▸ **Exercise directions**
Pictures stay out of the output. Return exactly the lines below from the one with "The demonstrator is" down to the one with "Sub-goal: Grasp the", both included, and nothing more.

▸ **Information shown**

- - -

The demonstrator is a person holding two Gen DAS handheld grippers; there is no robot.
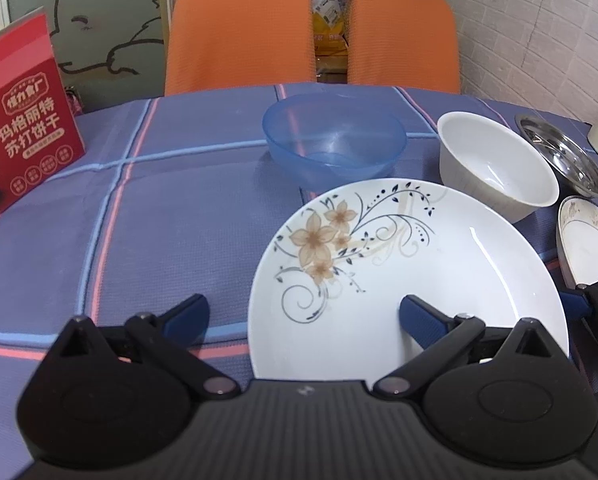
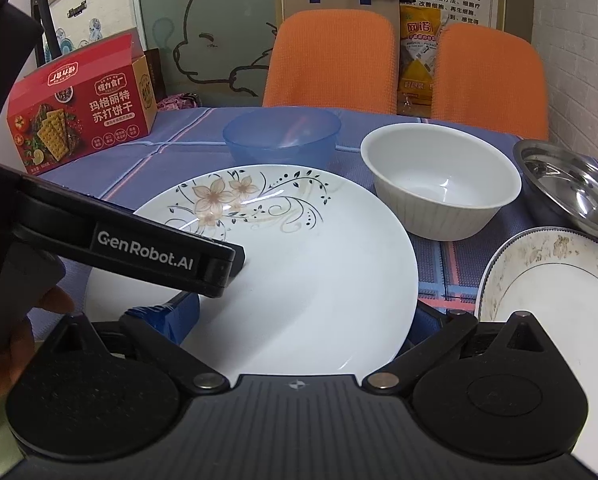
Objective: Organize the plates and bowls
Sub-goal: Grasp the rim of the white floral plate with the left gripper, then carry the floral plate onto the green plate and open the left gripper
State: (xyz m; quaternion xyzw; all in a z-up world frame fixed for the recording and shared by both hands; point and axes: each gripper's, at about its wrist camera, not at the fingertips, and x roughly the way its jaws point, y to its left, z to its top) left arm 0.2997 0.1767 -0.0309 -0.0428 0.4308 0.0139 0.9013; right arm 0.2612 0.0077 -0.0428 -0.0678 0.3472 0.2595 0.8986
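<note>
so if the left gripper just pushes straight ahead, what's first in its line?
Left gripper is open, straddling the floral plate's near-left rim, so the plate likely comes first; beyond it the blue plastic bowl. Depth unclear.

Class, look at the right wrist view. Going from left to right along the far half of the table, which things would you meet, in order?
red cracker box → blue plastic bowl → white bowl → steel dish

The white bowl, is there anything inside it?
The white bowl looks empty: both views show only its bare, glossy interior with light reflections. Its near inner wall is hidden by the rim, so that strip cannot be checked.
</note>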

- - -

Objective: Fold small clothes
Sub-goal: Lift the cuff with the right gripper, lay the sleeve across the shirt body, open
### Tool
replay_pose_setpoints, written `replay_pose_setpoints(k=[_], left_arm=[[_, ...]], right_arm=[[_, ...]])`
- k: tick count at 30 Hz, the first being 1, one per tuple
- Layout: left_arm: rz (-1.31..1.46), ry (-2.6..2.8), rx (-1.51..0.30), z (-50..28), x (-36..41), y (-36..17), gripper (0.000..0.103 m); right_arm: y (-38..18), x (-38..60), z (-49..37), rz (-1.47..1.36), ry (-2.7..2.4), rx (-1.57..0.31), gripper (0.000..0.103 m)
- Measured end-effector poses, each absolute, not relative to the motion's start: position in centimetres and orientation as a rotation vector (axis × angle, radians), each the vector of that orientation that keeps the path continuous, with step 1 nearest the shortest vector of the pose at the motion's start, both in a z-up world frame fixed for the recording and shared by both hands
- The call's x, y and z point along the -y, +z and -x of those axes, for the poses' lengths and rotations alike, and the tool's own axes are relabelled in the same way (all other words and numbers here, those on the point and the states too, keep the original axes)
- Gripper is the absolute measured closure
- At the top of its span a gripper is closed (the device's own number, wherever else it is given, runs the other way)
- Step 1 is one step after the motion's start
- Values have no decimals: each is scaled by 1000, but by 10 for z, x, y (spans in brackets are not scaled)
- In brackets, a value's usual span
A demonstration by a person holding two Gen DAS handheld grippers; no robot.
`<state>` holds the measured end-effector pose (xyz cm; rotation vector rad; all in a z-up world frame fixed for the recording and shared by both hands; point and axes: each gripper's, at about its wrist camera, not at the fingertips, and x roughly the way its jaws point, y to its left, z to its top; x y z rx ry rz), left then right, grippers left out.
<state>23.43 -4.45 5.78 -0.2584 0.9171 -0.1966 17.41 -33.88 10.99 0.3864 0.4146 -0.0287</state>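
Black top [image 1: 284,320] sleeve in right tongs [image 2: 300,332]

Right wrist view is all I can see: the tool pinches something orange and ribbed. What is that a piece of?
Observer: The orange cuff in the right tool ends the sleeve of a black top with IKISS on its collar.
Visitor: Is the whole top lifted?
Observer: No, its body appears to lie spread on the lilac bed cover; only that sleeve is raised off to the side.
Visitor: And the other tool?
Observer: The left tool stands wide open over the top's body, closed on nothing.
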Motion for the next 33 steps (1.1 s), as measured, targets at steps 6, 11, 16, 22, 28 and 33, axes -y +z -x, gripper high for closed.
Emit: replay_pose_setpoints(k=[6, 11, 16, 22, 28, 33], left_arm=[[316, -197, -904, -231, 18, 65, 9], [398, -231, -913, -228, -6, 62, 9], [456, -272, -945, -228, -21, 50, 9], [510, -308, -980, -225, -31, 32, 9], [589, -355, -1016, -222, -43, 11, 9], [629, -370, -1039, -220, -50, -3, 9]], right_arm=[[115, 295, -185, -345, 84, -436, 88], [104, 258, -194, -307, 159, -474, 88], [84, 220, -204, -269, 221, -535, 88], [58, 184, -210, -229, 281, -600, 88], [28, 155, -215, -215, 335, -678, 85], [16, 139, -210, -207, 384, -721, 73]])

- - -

▸ **Solution**
The demonstrator is a person holding two Gen DAS handheld grippers; there is no robot.
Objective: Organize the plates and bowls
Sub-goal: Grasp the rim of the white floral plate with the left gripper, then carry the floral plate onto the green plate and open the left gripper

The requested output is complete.